Usually, screenings for kinase peptide specificity are performed with Oriented Peptide Libraries (OPL) (Hutti et al., 2004). This approach revolutionized the determination of kinase specificity, using a mix of solution-phase and solid-support strategies, making kinase specificity screenings both scalable and accurate (Yaffe, 2004). It consists in the quantification of the phosphorylation frequency in degenerate peptide libraries, composed of peptides with a fixed central phosphoacceptor residue and a fixed amino acid in any one of the positions flanking the phosphoacceptor, while the remaining positions are usually drawn from a uniform amino acids distribution. The phosphorylation reaction is performed incubating the kinase with radio-labeled ATP in solution-phase, and after, thanks to a C-terminal biotin tag that is present in all libraries, the peptides are fixed to avidin-coated membranes (Songyang et al., 1994; Hutti et al., 2004; Turk, 2008). The kinase preferences for certain amino acids in fixed peptide positions can then be encoded in consensus sequences, in Position Specific Scoring Matrices or more complex classifiers (Miller et al., 2008). From these data, it emerges that peptide specificities of distinct protein kinases are highly variable (Ubersax and Ferrell, 2007; Turk, 2008).

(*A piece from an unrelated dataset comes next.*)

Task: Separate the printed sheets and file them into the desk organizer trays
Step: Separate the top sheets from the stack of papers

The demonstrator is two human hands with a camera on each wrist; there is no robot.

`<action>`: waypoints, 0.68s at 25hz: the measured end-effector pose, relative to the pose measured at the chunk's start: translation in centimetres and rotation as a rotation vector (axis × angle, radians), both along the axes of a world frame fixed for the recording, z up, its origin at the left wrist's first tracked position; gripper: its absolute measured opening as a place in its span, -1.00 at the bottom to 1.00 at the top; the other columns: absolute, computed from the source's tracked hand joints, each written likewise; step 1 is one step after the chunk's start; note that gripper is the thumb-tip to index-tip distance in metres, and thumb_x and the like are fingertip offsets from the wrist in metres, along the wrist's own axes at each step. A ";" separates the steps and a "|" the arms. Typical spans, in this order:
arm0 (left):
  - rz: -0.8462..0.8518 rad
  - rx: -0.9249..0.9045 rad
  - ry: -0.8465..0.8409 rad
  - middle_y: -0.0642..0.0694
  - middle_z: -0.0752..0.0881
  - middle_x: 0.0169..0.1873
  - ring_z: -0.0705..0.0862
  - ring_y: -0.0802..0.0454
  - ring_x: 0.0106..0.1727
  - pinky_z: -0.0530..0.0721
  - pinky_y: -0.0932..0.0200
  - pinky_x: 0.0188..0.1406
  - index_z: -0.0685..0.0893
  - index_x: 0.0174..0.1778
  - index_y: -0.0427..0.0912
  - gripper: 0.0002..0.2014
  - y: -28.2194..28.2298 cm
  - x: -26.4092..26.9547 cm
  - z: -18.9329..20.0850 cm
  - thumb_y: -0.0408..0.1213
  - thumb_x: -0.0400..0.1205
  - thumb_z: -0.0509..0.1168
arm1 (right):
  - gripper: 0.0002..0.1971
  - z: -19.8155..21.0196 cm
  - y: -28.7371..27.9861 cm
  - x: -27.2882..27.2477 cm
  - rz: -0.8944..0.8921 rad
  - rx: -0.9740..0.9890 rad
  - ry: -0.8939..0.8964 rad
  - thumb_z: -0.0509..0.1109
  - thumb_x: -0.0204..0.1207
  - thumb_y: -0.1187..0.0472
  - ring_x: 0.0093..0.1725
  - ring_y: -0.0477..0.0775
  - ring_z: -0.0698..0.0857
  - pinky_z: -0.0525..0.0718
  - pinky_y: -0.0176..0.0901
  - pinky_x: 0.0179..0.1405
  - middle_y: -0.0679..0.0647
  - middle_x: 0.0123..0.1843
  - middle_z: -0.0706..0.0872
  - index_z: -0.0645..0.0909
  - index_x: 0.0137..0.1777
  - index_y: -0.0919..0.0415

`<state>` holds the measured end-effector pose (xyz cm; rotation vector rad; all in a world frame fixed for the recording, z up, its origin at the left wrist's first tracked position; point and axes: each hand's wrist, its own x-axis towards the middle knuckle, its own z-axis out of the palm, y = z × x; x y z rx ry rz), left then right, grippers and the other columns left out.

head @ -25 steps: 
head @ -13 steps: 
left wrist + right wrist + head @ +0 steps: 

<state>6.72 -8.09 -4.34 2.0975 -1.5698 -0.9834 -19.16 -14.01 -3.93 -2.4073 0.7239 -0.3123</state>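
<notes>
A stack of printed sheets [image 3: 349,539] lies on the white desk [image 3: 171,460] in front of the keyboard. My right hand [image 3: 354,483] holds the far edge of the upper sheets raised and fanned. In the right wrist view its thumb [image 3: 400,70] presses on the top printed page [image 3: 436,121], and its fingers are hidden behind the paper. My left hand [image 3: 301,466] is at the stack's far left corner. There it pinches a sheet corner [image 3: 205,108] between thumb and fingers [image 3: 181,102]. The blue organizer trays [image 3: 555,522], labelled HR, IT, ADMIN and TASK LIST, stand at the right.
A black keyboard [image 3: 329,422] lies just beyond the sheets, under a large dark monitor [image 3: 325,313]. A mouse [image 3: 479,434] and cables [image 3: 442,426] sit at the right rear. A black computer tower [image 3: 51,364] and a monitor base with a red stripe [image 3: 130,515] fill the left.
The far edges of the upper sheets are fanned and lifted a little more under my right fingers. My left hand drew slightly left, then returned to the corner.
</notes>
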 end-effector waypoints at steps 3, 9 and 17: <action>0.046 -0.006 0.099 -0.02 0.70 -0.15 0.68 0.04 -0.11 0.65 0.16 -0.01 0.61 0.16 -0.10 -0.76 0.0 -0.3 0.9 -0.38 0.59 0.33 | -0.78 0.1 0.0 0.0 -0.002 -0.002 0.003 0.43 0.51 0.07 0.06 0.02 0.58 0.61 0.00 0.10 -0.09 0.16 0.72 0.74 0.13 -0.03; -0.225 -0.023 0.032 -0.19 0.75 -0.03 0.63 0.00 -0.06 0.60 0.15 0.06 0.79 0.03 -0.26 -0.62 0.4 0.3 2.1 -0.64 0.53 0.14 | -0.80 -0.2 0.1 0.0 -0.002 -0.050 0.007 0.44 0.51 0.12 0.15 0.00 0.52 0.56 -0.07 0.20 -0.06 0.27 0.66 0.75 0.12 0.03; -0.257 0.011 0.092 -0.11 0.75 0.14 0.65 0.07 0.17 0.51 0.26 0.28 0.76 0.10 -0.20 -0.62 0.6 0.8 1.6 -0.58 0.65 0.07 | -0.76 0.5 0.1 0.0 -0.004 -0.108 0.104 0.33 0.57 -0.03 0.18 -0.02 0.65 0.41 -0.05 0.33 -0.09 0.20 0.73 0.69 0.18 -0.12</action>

It is generally assumed that the specificity between kinases and substrates is mostly driven by the substrate-binding pocket residues (Ellis and Kobe, 2011), even if also residues localized far from the kinase binding cleft may contribute to shape the peptide specificity.

The Substrate Side: Peptide Sequence vs. 3d Motifs

Durek and collegues attempted to characterize 3d-signature phosphorylation site motifs and evaluated their contribution to phosphorylation site prediction performance (Durek et al., 2009). They studied the spatial distribution of amino acids from 2 to 10 Angstrom around each phosphosite, and defined family-specific 3d-profiles. They reported a modest improvement in predicting the kinase families that phosphorylate serine phosphosites, due to the inclusion of structural information. Despite the small discriminatory power of 3d motifs, structural information, like disorder and secondary structure predictions can more efficiently be deployed to improve phosphorylation site predictors performances (Iakoucheva et al., 2004; Durek et al., 2009).

The Substrate Side: Peptide Interpositional Dependence

In 2012 Joughin et al. explored the inter-positional dependence on substrates of ATM/ATR, Cdk1/Cyclin B and CK2 kinases (Joughin et al., 2012). They found only a few significant substrate sequence position pairs that show deviations from position-wise independence. They also tested the ability of first and second order models to correctly separate between the true kinase substrates and mock substrates. Firstly they just used shuffled negative controls (i.e., they shuffled the substrate peptide positions, drawing from the distribution of the true substrates in each position), and they uncovered that mock substrates were similar in quality to the true ones. Then, by using proteomically derived mock substrates, they uncovered that second order were either equal to first order models, or due to over-fitting in training, even worse. Therefore, they concluded that higher-order interdependences in peptides do not seem to give a significant contribution to predictive performances.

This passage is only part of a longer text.